Gli apostoli subito dopo probabilmente se ne rendono conto, visto che passano dalla paura alla gioia: essi continuano a non credere perché avvinti dalla gioia, che impedisce loro di accettare che quello stano figuro sia proprio Gesù. Forse vorrebbero credervi, ma non ci riescono. Solo dopo che Gesù mangia davanti a loro il pesce comprendono che colui con il quale stanno conversando non è il lugubre esponente del regno dei morti ma il Cristo che con la risurrezione ha reso inesistente il regno dei morti per affermare il Regno di Dio. Ma ciò che agli apostoli si rimprovera è la mancata rammentazione delle Scritture, le quali dal canto loro parlavano espressamente della morte e della risurrezione del Messia e Salvatore e avrebbero potuto essere già di prima oggetto della loro meditazione e della loro comprensione.
L'episodio narrato fa seguito all'incontro con i discepoli sulla via di Emmaus, che avevano riconosciuto Gesù allo spezzare il pane e che avevano avvertito in cuore una certa arsura mentre questi, camminando con loro in incognito, spiegava loro le Scritture su quanto si riferiva a lui. E proprio gli stessi discepoli sono presenti ora, mentre avviene la comparsa del presunto "fantasma".
Sia quel che sia, per mezzo delle sue apparizioni Gesù offre una certezza della sua resurrezione perché procura dei testimoni credibili del suo messaggio. Gli apostoli, primo fra tutti Pietro, potranno garantire con la loro personale testimonianza che davvero il Signore è risorto e che per questo è tempo di novità e di vita piena e indefinita.
Paolo renderà testimonianza del Signore risorto con la sua testimonianza che è già sufficiente a rendere ragione del suo messaggio e della motivazione della sua missione. Tuttavia, sulla scia di quanto il maestro ha insegnato, arringando il popolo dei Giudei, non trascurerà di illuminarlo intorno alle prefigurazioni della Scrittura, le quali avevano preannunciato la morte e la risurrezione del Messia.

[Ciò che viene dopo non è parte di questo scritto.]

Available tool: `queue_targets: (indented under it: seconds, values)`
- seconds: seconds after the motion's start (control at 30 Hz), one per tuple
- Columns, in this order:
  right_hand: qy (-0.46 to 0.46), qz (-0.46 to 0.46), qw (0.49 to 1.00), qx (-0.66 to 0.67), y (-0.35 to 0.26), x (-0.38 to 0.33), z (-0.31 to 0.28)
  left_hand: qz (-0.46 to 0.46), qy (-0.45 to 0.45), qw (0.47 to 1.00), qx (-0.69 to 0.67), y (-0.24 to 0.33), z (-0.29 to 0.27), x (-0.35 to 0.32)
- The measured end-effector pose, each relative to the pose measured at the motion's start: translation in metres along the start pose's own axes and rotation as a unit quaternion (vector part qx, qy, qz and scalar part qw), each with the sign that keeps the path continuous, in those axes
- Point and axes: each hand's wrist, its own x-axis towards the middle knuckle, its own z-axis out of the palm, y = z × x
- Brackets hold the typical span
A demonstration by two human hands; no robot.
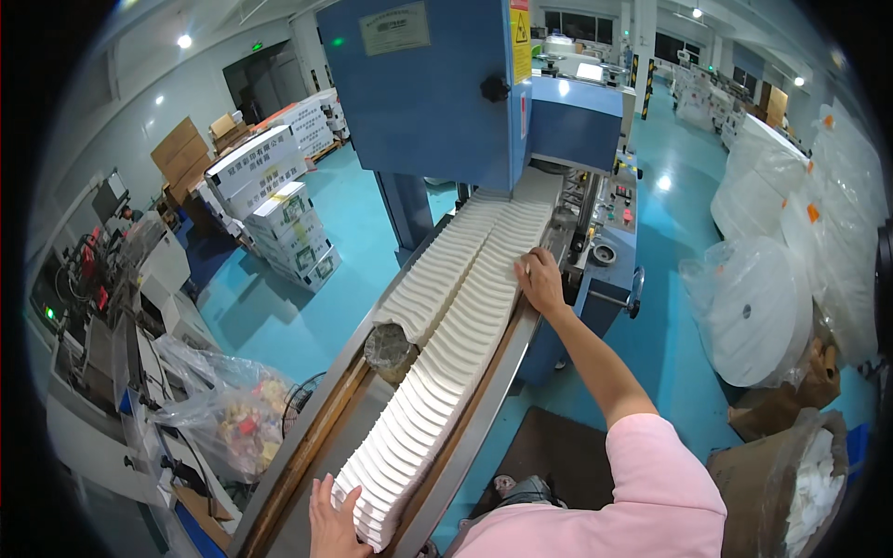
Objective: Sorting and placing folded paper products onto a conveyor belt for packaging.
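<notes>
Two long side-by-side rows of white folded paper sheets, the left row (437,270) and the longer right row (456,358), lie along a metal trough (349,418). They run up beneath the blue machine (433,102). My left hand (337,523) is at the near end of the right row, fingers spread and touching its left corner. Farther up, my right hand (542,282) rests with parted, bent fingers against the right side of the same row. A greyish round block (391,352) stands against the near end of the left row.
Buttons and a handwheel (636,292) sit on the machine's right side. Left of the trough hangs a clear bag of scraps (246,418). Stacked cartons (293,232) stand at the left. Large wrapped white rolls (749,312) and an open carton (772,484) are at the right.
</notes>
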Motion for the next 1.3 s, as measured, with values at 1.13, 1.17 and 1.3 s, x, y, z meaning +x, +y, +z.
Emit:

La frase più eloquente dell'apostolo Pietro è che i Giudei avevano ucciso "l'autore della vita", ma che Dio lo ha ora risuscitato perché la vita avesse davvero l'ultima parola sulla morte.
E tale è la conclusione che anche a noi ci si prospetta sulle apparizioni del Risorto: il trionfo della vita e il fatto che per noi adesso il vivere è Cristo e il morire è un guadagno (Fil 1, 21), poiché il morire cristiano è il vivere per sempre. E comporta la necessità che non ci ostiniamo, con il peccato e con le brutture di sempre, a cercare fra i morti colui che è vivo.